Attorney Jerrold Guben represents members of the Richards family who own the cemetery and filed the report with Judge Robert Faris in federal Bankruptcy Court late Tuesday.

Guben said Monday the cemetery owners will continue to work with niche and plot owners at the Nu'uanu facility for only 30 more days to come up with a way to finance repairs at the pagoda, pay for maintenance at the cemetery and restore the perpetual care fund. If a plan is not developed in that time, he will ask the court to liquidate the assets and have the park closed.

"We would have to lock the doors," Guben said. "There would be no insurance to cover liability, no operators and no maintenance."

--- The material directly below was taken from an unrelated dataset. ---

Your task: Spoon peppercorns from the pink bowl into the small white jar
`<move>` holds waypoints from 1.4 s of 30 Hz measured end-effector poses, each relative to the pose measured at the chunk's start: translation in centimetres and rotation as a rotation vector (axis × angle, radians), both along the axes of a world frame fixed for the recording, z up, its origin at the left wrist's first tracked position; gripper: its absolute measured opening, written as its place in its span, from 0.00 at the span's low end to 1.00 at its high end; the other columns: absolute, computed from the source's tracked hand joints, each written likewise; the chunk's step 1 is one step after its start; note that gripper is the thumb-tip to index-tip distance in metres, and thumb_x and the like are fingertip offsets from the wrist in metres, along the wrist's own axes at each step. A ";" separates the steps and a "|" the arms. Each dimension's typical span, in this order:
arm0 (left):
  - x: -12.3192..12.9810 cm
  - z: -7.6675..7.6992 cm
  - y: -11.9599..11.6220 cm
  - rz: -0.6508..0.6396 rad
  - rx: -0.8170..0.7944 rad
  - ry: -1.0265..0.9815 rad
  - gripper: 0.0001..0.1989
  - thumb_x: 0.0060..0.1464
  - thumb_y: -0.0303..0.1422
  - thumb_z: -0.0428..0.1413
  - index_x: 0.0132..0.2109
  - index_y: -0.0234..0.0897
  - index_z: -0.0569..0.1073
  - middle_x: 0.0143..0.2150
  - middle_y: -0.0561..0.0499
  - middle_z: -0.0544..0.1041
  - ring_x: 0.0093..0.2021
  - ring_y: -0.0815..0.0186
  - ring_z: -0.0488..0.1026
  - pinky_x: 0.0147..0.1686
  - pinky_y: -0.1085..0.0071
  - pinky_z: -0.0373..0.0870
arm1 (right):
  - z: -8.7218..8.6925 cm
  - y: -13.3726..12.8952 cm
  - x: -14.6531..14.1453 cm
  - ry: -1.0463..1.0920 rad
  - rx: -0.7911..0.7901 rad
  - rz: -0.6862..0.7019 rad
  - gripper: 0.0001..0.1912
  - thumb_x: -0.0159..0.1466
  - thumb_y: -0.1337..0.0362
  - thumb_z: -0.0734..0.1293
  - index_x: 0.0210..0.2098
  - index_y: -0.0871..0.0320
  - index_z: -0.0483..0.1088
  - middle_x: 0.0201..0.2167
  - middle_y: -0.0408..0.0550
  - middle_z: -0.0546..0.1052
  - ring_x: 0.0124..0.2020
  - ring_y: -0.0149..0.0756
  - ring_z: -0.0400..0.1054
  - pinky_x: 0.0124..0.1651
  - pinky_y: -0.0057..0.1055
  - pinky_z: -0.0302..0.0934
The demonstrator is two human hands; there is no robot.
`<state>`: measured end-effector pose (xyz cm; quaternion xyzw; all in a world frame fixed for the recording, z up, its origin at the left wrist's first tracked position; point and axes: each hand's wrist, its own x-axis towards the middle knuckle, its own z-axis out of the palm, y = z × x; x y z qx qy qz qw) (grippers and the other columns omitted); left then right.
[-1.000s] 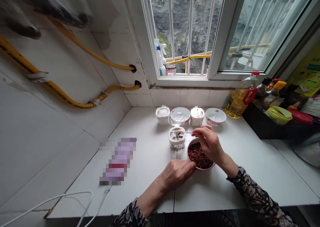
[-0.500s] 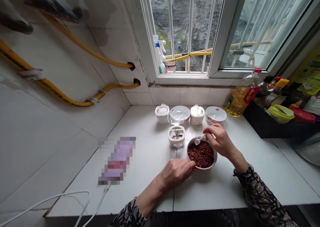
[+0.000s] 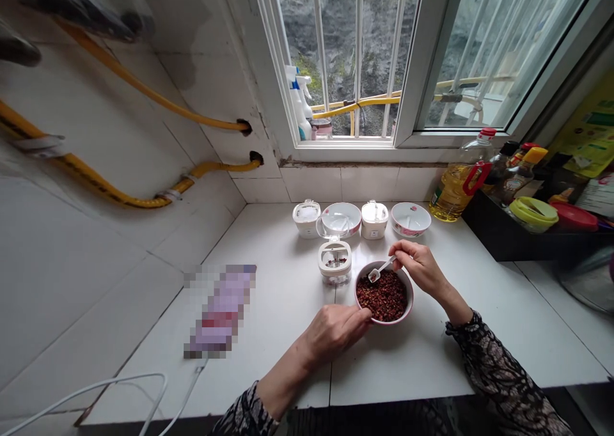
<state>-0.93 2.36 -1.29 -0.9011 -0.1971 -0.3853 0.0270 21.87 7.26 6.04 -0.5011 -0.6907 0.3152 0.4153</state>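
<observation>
My left hand [image 3: 338, 327] grips the near-left rim of a bowl [image 3: 409, 303], thumb and fingers closed on it. Dark red dried grains, which look like Sichuan peppercorns [image 3: 387, 300], fill much of the bowl. A small white spoon [image 3: 382, 268] is pinched in my right hand [image 3: 418, 266] over the far part of the bowl. Its scoop carries a few reddish bits. Just left of the bowl stands a clear seasoning jar [image 3: 334, 266] with its lid up and a few dark grains visible inside.
Behind stand two lidded white jars [image 3: 306, 220] [image 3: 375, 222] and two white bowls [image 3: 350, 213] [image 3: 411, 220]. An oil bottle [image 3: 453, 186] and a black bin [image 3: 499, 228] of condiments are at right. A blurred purple object [image 3: 223, 308] with a white cable lies left.
The spoon has shifted slightly within the bowl, and reddish bits now show in its scoop. My left hand keeps its grip on the bowl. The whole view has shifted a little.
</observation>
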 end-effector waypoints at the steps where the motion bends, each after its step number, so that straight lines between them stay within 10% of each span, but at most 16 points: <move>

According to the status report, the owners will not submit another reorganization plan because the company is insolvent and could not possibly satisfy Chapter 11 requirements, but they have been approached by an unnamed Hawai'i cemetery operator to purchase the facility. That proposal would require demolishing the pagoda and building a new columbarium to accommodate new niche sales.

The previous plan to reorganize the business and tear down the three-story pagoda was withdrawn last month when a vote of pagoda niche holders who have a stake in the cemetery's bankruptcy filing gathered enough votes to reject the memorial park's plan.

Plot owner Wayne Kotomori, who had been leading a public drive to save the pagoda, is not involved in conversations with the Richards brothers and is no longer leading a group of niche and plot holders to save the structure.

The newly formed nonprofit Friends of Honolulu Memorial Park, which has about 450 members, is working with the owners and trying to raise money to save the pagoda.

If the sale of the cemetery falls through and friends cannot raise the needed money, the owners will convert to Chapter 7 bankruptcy.

The pagoda, built in 1966 as a replica of the Sanju Pagoda in Nara, Japan, has a leaking roof, and small pieces of decomposing concrete beams are falling to the ground. Niche holders say the pagoda was an important selling point when they bought into the cemetery, and it should be repaired.

Guben said the owners no longer can afford to maintain the cemetery, much less repair the pagoda at an estimated $1 million to $2 million cost.

Christian Porter, the attorney representing the friends group, said the next step is to decide what can be done realistically and approach the Richards brothers with a plan.

"Everybody needs a game plan and from there we can go forward," Porter said.